Ukrainian President Volodymyr Zelensky vowed to take back Crimea hours after a counteroffensive on the Russian-occupied Kherson region was launched.

The Ukrainian military said on Monday that it had begun attacking Russian positions in the country's south, including in the occupied city of Kherson. The region's location directly to the north of Crimea—which Russian forces annexed in 2014—could be a crucial step in Ukraine's efforts to launch an offensive in Crimea.

Zelensky said during a televised address Monday night that Ukraine's military had "kept the goal" of recapturing Crimea throughout the eight years since Russia took the territory. He added that the military's current actions would end in defeat for Russia and in the restoration of Ukraine's pre-2014 borders.

"This war, which began with Russia's occupation of our Crimea, with an attempt to seize Donbas, must end precisely there—in the liberated Crimea, in the liberated cities of Donbas, with our troops reaching the state border of Ukraine," said Zelensky. "We have always kept this goal in mind. We do not forget about it."

Volodymyr Zelensky Crimea Russia War Kherson Counteroffensive
Ukrainian President Volodymyr Zelensky is pictured during a press conference in Kyiv, Ukraine, on August 24, 2022. Zelensky vowed on Monday that the war with Russia would end in the liberation of Crimea, while an assault on Russian positions in southern Ukraine was underway. Alexey Furman/Getty Images

"This will happen," he continued. "This is ours. And just as our society understands it, I want the occupiers to understand it, too. There will be no place for them on Ukrainian land... The occupiers should know: we will oust them to the border. To our border, the line of which has not changed. The invaders know it well."

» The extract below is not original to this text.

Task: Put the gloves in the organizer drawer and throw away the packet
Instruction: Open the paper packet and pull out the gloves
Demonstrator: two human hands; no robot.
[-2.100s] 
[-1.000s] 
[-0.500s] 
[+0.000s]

Zelensky said that he would not be divulging any "specifics" about the plan to retake territory but warned the invading forces to "flee" back to Russia or surrender "if they want to survive."

Ukraine's military has already claimed some early successes in the southern offensive. The country's Kakhovka Operational Group on Monday said in a Facebook post that some Russian forces "withdrew from their positions in Kherson region" and that "Russian paratroopers who supported them escaped from the battlefield."

"The situation in the temporarily occupied territory of Kherson region is extremely difficult," the group added in an additional post, explaining that Ukrainian attacks using U.S.-supplied HIMARS weapons had taken out nearly all of the large bridges in the Kherson region, which provide a crucial link to Crimea.

"The Russian army turned out to be cut off from the supply of arms and personnel from the territory of Crimea," the group said. "This is a brilliant chance for Ukraine to regain its territories."

Ukraine's Operational Command South said on Monday that 41 Russian troops had been killed, with a significant amount of Russian artillery and military equipment also being destroyed in eight successful strikes on Russian positions in southern Ukraine.

John Kirby, U.S. National Security Council spokesman, announced during a press conference on Monday that the Ukrainian counteroffensive had been successful in exposing the Russian military's personnel shortage and had already depleted Russian troops in Ukraine's eastern Donbas region.

"They have already had an impact on Russian military capabilities because the Russians have had to pull resources from the east simply because of reports that the Ukrainians might be going more on the offense in the south," said Kirby.

"They've had to deplete some certain units from certain areas in the east in the Donbas, to respond to what they clearly believed was a looming threat of a counteroffensive," he added.

Newsweek reached out to the Russian government for comment.